Considering that the lot on which the stairways were constructed is a property of public dominion, it can not be
burdened by a voluntary easement of right of way in favor of herein petitioner. In fact, its use by the public is by
mere tolerance of the government through the DPWH. Petitioner cannot appropriate it for himself. Verily, he can
not claim any right of possession over it. This is clear from Article 530 of the Civil Code which provides:
"ART. 530. Only things and rights which are susceptible of being appropriated may be the object of
possession."
Accordingly, both the trial court and the Court of Appeals erred in ruling that respondents have better right of
possession over the subject lot.
However, the trial court and the Court of Appeals found that defendants buildings were constructed on the
portion of the same lot now covered by T.C.T. No. 74430 in petitioners name. Being its owner, he is entitled to its
possession.
WHEREFORE, the petition is DENIED. The assailed Decision of the Court of Appeals dated December 7, 1998 in CA-
G.R. CV No. 54883 is AFFIRMED with MODIFICATION in the sense that neither petitioner nor respondents have a
right of possession over the disputed lot where the stairways were built as it is a property of public dominion.
Costs against petitioner.
SO ORDERED.
Panganiban, (Chairman), Carpio Morales and Garcia, JJ., concur.
Corona, J., on leave.
Republic vs. Court of Appeals
Doctrine: When the sea moved towards the estate and the tide invaded it, the invaded property became foreshore
land and passed the realm of the public domain and accordingly cannot be a subject of a free patent.
Facts: Josefina Morato, private respondent, applied sometime in 1972 a free patent on a parcel of land situated at
Pinagtalleran, Calauag, Quezon.
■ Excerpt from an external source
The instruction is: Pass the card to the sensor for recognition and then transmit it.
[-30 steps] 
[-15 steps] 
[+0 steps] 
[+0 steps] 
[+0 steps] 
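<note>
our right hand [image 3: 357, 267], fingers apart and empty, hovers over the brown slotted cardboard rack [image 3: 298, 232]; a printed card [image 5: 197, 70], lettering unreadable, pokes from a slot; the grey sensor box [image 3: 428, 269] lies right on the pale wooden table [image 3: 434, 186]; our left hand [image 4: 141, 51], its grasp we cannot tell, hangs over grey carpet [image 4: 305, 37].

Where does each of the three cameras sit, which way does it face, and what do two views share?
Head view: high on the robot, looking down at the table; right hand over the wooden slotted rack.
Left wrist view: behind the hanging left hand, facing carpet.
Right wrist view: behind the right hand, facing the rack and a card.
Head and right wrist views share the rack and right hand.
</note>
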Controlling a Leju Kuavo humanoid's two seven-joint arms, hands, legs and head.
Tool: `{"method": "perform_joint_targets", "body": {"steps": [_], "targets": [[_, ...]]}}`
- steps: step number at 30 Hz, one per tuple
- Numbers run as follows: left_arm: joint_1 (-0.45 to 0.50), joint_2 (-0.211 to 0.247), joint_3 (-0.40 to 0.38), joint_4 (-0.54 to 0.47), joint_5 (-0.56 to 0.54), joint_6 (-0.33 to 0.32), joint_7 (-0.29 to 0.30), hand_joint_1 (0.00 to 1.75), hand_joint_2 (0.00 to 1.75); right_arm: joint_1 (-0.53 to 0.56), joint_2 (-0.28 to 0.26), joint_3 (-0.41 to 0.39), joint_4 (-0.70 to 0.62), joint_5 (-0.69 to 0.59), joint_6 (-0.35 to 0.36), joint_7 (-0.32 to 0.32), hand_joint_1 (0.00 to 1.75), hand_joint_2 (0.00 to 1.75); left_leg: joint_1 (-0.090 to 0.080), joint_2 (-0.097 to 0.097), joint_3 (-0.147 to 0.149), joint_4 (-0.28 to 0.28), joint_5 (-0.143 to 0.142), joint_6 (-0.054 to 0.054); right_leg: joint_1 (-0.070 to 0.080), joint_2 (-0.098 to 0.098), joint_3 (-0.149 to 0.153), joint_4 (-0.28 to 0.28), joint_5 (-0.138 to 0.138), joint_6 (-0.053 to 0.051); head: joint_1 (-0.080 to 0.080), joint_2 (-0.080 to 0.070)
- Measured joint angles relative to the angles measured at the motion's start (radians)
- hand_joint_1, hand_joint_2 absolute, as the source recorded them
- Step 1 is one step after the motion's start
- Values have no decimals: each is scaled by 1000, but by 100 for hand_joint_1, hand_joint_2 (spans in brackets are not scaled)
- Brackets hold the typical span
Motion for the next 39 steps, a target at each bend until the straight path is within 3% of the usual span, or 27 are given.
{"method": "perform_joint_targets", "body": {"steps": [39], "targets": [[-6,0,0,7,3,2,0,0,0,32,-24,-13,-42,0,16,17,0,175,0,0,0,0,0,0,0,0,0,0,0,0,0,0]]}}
On January 16, 1974, the patent was approved and the Register of Deeds issued an
Original Certificate of Title in favor of Morato on February 4, 1974. Both the free patent and the title specifically
required that the land shall not be alienated or encumbered within five years from the date of the issuance of the
patent. Upon reports that Morato encumbered the said land, violating the 5-year prohibition of the patent, the
District Land Officer in Lucena City conducted an investigation. The officer found out that Morato mortgaged the
said property to Nenita Co and Antonio Quilatan on October 24, 1974, who subsequently built a house on it. Two
years later, or on February 2, 1976, part of the property was also leased by Morato to Perfecto Advincula where a
warehouse was thereafter constructed. Moreover it was found out that the said property was a portion of the
Calauag Bay, five to six feet deep under water during high tide and two feet deep at low tide, and not suitable to
vegetation. Petitioner then filed a complaint for the cancellation of the title and reversion of the parcel of land to
the public domain on the grounds that the land is a foreshore land and was mortgaged and leased within the five-
year prohibitory period. The lower court dismissed the complaint ruling that there was no violation of the five-year
ban since Morato did not encumber nor alienate the land as it was merely leased, and the mortgage the latter
entered into with Nenita Co and Antonio Quilatan covered only the improvement and not the land itself. Upon
appeal, CA affirmed in toto the courts decision. Hence, this petition.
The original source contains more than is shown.